オートバイメーカーとして世界一に輝いたホンダは、1960年代に4輪事業に進出し、1980年代には世界から実力を認められるようになった。また、アメリカにも生産拠点を設け、世界に通用するクルマづくりに目覚めている。
ホンダの魅力は乗り手をワクワクさせるクルマ作りだ。
乗用車の最初の作品であるホンダSシリーズは高性能エンジンを積み、痛快な走りを見せつけた。1967年に発売した軽自動車のホンダN360は、高性能でありながら驚異的な低価格でライバルを唖然とさせている。また、ホンダZやバモス、ステップバンなど、ユニークなクルマも数多く生み出した。
が、突然のように自説を曲げ、まったく違うコンセプトのクルマ作りになるのもホンダの特徴でもある。こっちのほうがいいと考えると、設計方針を覆し、大きく転換する朝令暮改もホンダらしいところだ。
そこで1980年代から2010年までのホンダ車のなかで、変節が大きかったクルマにスポットを当て、その成否をチェックしてみた。
文:片岡英明/写真:HONDA
シティ(初代→2代目)
初代シティは強烈な個性の持ち主だ。1981年10月に「トールボーイ」のキャッチフレーズで送り出しされた。スモールサイズのFF車で、ボンネットを切り詰め、1.5BOXフォルムとしている。
また、常識を破る背の高さとし、小さくても快適な空間を実現した。これはメカニズム部分を最小化し、キャビンを広く取るMM思想から生まれた高効率のパッケージングなのだ。
初代シティは平均年齢27歳の若いエンジニアが開発し、パッケージングもデザインも新鮮だった。

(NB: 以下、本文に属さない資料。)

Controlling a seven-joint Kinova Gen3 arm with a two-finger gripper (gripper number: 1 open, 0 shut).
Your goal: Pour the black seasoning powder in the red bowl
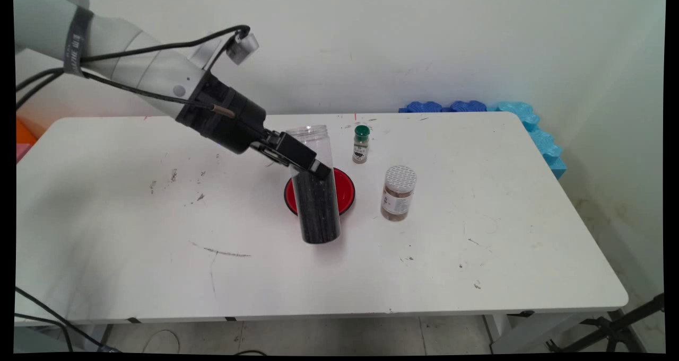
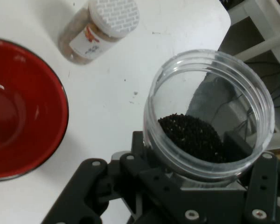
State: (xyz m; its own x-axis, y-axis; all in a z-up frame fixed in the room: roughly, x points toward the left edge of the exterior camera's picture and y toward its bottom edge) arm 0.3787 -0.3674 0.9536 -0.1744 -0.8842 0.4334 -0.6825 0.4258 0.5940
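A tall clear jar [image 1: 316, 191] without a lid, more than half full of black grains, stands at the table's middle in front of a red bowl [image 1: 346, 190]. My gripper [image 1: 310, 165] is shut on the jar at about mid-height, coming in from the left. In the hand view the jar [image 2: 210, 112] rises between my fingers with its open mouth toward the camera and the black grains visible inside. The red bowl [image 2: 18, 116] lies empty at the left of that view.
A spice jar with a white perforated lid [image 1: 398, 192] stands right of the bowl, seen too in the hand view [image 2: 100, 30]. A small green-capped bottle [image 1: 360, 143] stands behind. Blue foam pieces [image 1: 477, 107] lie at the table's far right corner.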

エンジンは副燃焼室を持つCVCCCの1.2L、直列4気筒SOHCを搭載、低燃費にこだわっている。ラゲッジルームにピタリと収まるマイクロバイク、モトコンポも話題を呼んだ。
1982年秋にパワフルなターボ車を加え、1年後にはターボIIを投入する。1984年の初夏にはカブリオレを追加した。
初代シティは好評を博したが、個性が強すぎたこともあり、途中で失速している。そこで2代目はキープコンセプト路線へと転換した。
驚いたことに、ホンダが選んだのは背の低い2BOXデザインだ。全高は1335mmと、初代シティより135mmも低い。この変心は軽自動車のトゥデイが好調だったからだ。
空力性能や軽量化、操縦安定性などを重視した結果、背を低くしたのである。話題をまいたターボやカブリオレも消滅させた。
2代目シティは初代の魅力を否定したことにより、初代のファンからそっぽを向かれ、販売は低迷したのだ。唯一の救いは、モータースポーツの世界で活躍したことである。
CR-X(2代目→3代目)
1983年7月、ベルノ店に送り出した軽量コンパクト設計のFFスポーツクーペがバラードスポーツCR-Xだ。メカニズムの多くはワンダーシビックの3ドアモデルと同じだが、キュートなクーペデザインを採用し、ホイールベースも切り詰めた。
だから運動性能は一級だ。気持ちいいハンドリングを武器に、ワインディングロードでは上級クラスのスポーツモデルを難なくカモることができたのである。
1987年9月に登場した2代目のCR-Xも、初代のコンセプトを受け継ぐファストバックの小意気な3ドアクーペだった。初代で好評だった名機ZC型直列4気筒DOHC4バルブエンジンに加え、可変バルブタイミング&リフト機構のVTECを採用したB16A型エンジンを設定している。リッターあたり出力が100psを超えるSiRは、刺激的な加速を見せ、ハンドリングもシャープだ。
2代目CR-Xは、カップルや粋なスポーツクーペに憧れる熟年ファンを魅了した。
が、新天地を求め、3代目CR-Xは設計コンセプトを大きく変えている。1992年2月、CR-Xは衝撃的な変貌を遂げた。スポーツカーの新しい形としてクーペ・カブリオレやリトラクタブル・ハードトップがある。
トランストップと名付けた電動メタルトップを採用した個性派のスポーツクーペ、それが3代目のCR-Xデルソルだ。クーペの快適性とオープンカーの爽快感を1台で味わうことができた。
人々を驚かせた電動トランストップは、スイッチ操作によってルーフ部分をトランク内に収納することができる画期的なアイデアだった。手軽に粋なオープンエアモータリングを楽しむことができる。
手動タイプもあるが、主役はオープン時にはトランクに収納も可能な電動式のトランストップだ。強烈な個性を放ち、多くのクルマに影響を与えたが、当時は奇抜すぎたようで、走りにこだわる人たちは敬遠し、販売は今一歩に終わった。